06/02/2015 às 05h00
Por Alberto Carlos Almeida | Para o Valor
Está longe o tempo em que somente os brasileiros da classe “A” iam à Disney. Há cinco anos, fui lá pela primeira vez na condição de pai. Agora, no início de 2015, acabo de retornar da terra do Mickey Mouse e a diferença, no que tange à presença brasileira, é imensa. É possível que os brasileiros sejam em torno da metade dos frequentadores dos parques da Disney durante o inverno americano. Digo isso baseado em uma evidência anedótica.
Há uma atração no parque Hollywood Studios da Disney chamada “Lights, Motors, Action. Extreme Stunt Show”, na qual é apresentado ao vivo e em cores como se faz para filmar uma perseguição automobilística. Há uma enorme arquibancada que comporta uma plateia bastante numerosa. Na primeira parte, o locutor apresenta um dos pilotos de automóvel afirmando que, além de ser um dos melhores dos Estados Unidos, ele é brasileiro. Então, o microfone é passado para ele, cujo nome é Ricardo Oliveira. Ele saúda em português os brasileiros e, diante de uma primeira reação morna, solicita que os brasileiros levantem a mão e gritem de maneira mais entusiasmada. Quando isso é feito, tem-se a impressão de se tratar de metade das pessoas que ocupavam a arquibancada.
Além disso, em algumas atrações, as indicações de segurança e decoro, tais como onde sentar, quando sair, o que fazer quando a iluminação for diminuída e coisas do gênero, são narradas em inglês, espanhol e português. Aliás, nossa língua é uma das mais ouvidas em todos os parques, nos shoppings e outlets, nas lojas do Walmart e Walgreens, nos restaurantes e hamburguerias (que não são poucas). Há livros de como falar português em algumas semanas nas livrarias que ainda restam da Barnes & Noble. Nas lojas de eletrônicos da Best Buy, o som ambiente é música brasileira. Em uma dessas lojas, há um grande cartaz, na saída, em que se lê: “Obrigado por comprar na Best Buy do Flórida Mall. Boas férias”.
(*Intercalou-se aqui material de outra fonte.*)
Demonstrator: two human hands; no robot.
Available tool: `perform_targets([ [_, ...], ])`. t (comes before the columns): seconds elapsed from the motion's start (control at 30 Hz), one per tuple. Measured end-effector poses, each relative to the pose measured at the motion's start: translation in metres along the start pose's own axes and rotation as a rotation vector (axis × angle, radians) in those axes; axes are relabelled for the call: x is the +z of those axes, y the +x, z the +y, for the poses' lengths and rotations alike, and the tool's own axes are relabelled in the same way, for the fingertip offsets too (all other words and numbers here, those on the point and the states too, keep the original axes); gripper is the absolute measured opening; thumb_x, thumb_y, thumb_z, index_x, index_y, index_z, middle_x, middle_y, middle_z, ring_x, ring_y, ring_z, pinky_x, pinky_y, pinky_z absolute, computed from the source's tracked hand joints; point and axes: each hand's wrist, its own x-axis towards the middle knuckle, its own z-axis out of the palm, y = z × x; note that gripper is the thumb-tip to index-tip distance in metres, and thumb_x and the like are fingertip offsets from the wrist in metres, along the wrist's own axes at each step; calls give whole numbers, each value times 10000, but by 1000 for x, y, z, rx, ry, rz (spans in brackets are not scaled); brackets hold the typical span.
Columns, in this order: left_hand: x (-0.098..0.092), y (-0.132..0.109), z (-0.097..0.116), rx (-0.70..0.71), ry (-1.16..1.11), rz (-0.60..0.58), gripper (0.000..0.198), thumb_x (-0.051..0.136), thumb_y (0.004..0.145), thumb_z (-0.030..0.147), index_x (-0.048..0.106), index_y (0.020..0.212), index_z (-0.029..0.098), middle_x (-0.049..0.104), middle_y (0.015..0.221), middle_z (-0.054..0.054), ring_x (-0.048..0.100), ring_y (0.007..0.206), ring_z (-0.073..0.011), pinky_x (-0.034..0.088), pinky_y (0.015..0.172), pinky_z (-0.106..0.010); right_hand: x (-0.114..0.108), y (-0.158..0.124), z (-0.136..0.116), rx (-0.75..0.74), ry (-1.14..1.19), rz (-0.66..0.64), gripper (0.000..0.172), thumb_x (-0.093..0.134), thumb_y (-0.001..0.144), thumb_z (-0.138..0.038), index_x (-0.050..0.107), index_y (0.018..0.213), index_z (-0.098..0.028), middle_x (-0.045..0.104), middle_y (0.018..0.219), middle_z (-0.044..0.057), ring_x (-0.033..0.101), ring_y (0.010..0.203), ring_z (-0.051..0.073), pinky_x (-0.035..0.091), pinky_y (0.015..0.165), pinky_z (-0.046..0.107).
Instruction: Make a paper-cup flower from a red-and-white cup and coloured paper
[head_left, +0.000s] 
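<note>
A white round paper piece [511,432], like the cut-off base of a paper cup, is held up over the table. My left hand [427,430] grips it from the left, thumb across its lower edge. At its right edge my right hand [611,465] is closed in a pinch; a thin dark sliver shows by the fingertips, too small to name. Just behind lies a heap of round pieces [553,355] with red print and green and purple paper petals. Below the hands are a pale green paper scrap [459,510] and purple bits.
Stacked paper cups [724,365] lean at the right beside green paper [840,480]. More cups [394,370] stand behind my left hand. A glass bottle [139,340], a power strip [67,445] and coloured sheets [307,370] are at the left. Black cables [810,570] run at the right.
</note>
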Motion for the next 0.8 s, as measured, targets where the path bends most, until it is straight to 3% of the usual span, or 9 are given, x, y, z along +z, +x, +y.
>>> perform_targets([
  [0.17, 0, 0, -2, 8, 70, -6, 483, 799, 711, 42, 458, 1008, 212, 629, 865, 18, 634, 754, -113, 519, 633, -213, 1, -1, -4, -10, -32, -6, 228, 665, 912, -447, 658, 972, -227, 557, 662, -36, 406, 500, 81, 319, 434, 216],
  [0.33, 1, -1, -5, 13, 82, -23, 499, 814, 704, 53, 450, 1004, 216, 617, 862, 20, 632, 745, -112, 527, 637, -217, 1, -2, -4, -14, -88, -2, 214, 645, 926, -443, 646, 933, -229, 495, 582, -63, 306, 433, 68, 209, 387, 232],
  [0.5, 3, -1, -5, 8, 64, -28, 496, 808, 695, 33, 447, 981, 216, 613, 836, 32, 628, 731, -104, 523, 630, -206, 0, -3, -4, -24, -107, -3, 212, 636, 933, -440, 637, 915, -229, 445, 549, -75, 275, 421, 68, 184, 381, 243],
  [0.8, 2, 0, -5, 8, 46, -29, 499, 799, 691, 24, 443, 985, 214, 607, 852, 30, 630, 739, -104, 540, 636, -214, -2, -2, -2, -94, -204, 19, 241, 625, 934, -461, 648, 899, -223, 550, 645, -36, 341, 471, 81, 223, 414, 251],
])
As evidências anedóticas encontram apoio nos dados da Polícia Federal de emissão de passaportes. Em 2003, foram emitidos pouco mais de 713 mil passaportes. Dez anos mais tarde, esse número foi maior do que 2,1 milhões. Considerando a validade de cinco anos do passaporte padrão, e tomando 2003 como ponto de partida, em 2007 havia 5,131 milhões de passaportes válidos. Em 2013, já eram quase 9 milhões. Um aumento de 74%. O aumento na demanda por passaportes resultou no aumento do número de postos da Polícia Federal disponíveis para dar início a sua emissão e entrega. No passado distante, era preciso ir à sede da Polícia Federal em cada cidade. Atualmente, é a Polícia Federal que vai em busca dos cidadãos, com pontos de atendimento em shoppings e em locais de grande circulação. O acesso ao passaporte e, portanto, à viagem ao exterior, vem sendo democratizado.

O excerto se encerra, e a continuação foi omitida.